Именно такой служитель идее попался мне. Это был здоровенный добродушный мужик малоинтеллигентного вида. У нас получилось даже нечто похожее на дружбу, насколько возможно, конечно, в подобной обстановке. А поводом послужила его близорукость — он обознался, предположив во мне товарища детства. Мы с его товарищем случайно оказались однофамильцами и тезками.
— Мишка, что с тобой произошло? — спросил он на другой день, когда я вошел в память.
Ошибка выяснилась, но, так или иначе, знакомство состоялось, и мы перешли на ты.
— Ты видишь, что это такое? — подсел он к моей кровати.
— Кардиограмма, — ответил я.
— Нет, это удушливый крик твоего сердца. А это? — и протянул результаты анализов. — С кровью — дрянь дело. А почки? А селезенка? Вообще, с внутренним своим заведением ты распорядился, как поджигатель.
Он прописывал какую-то пакость глотать, что-то вводил в мышцы, отчего в организме происходила встряска. Я ругал, как мог, «товарища детства», но постепенно стал оживать, возвращаться в нормальное состояние, хотя временами испытывал накаты страшной тоски. Алкоголь за годы пьянства проник в каждый закоулок тела, в каждую его клетку, вошел в кровь, в обмен веществ. Организм сопротивлялся лечению и требовал своего. Получив, на время успокоился бы, но единственный путь к спасению — не пить, другого пока никто не придумал.
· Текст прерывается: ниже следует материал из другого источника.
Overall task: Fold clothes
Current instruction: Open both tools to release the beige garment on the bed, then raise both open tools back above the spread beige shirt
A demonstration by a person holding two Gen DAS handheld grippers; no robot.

Когда входил эскулап, я отворачивался, а он добродушно спрашивал, словно не замечал моего нежелания видеть его.
— Тоска? — и сам же отвечал: — Тоска. Убежать бы куда-нибудь и скрыться от людей, так? А еще усталость, томление тела и духа и желание стряхнуть их. Ничего, пройдет, и снова будешь человеком.
— А зачем? — не выдерживал я, — чтобы жить в доброй памяти потомков?
— Став пропойным, что ты приобрел, кроме потрясений, разрушений в теле да белой горячки? А потерял: семью, друзей, работу, способность логически поступать и мыслить. Что ты прочел за время пьянства? Какую премьеру посмотрел? Какой художник потряс тебя?
— А зачем мне забивать голову химерами сумасшедших со знаком плюс?
— Ничего ты не приобрел, а забыл даже то, что и знал.
— Откуда это тебе известно, доктор?
— Скажи, что может произойти с самолетом, когда он идет на закритических углах? Ты ведь, кажется, авиатор?
— Ну и пусть идет, — буркнул я.
— Может свалиться в штопор от неосторожного движения рулями. А ты ведь давно штопоришь. Пора выходить, Миша, может не хватить высоты.
Этот лукавый доктор был не так прост, каким казался, — подбирал ко мне отмычку и, узнав, что я служил в авиации, просмотрел кучу специальной литературы, пытаясь пробудить во мне злость против меня самого и, надо сказать, преуспел. Он раскопал то, что казалось навсегда погребенным. В изветшавшей памяти мало-помалу стали всплывать символы, положения, обрывки формул из механики, физики, аэродинамики. Все это напоминало свалку, где части целого валялись в беспорядке. Я извлекал их, сортировал и раскладывал по кучкам. И маховик памяти сдвинулся с мертвой точки, раскручивался, хотя и медленно, но все-таки набивал обороты. Погоди, очкарик, хотя я и не знаю формулы инсулина, которым ты меня пичкаешь, но в авиационной теории ты младенец!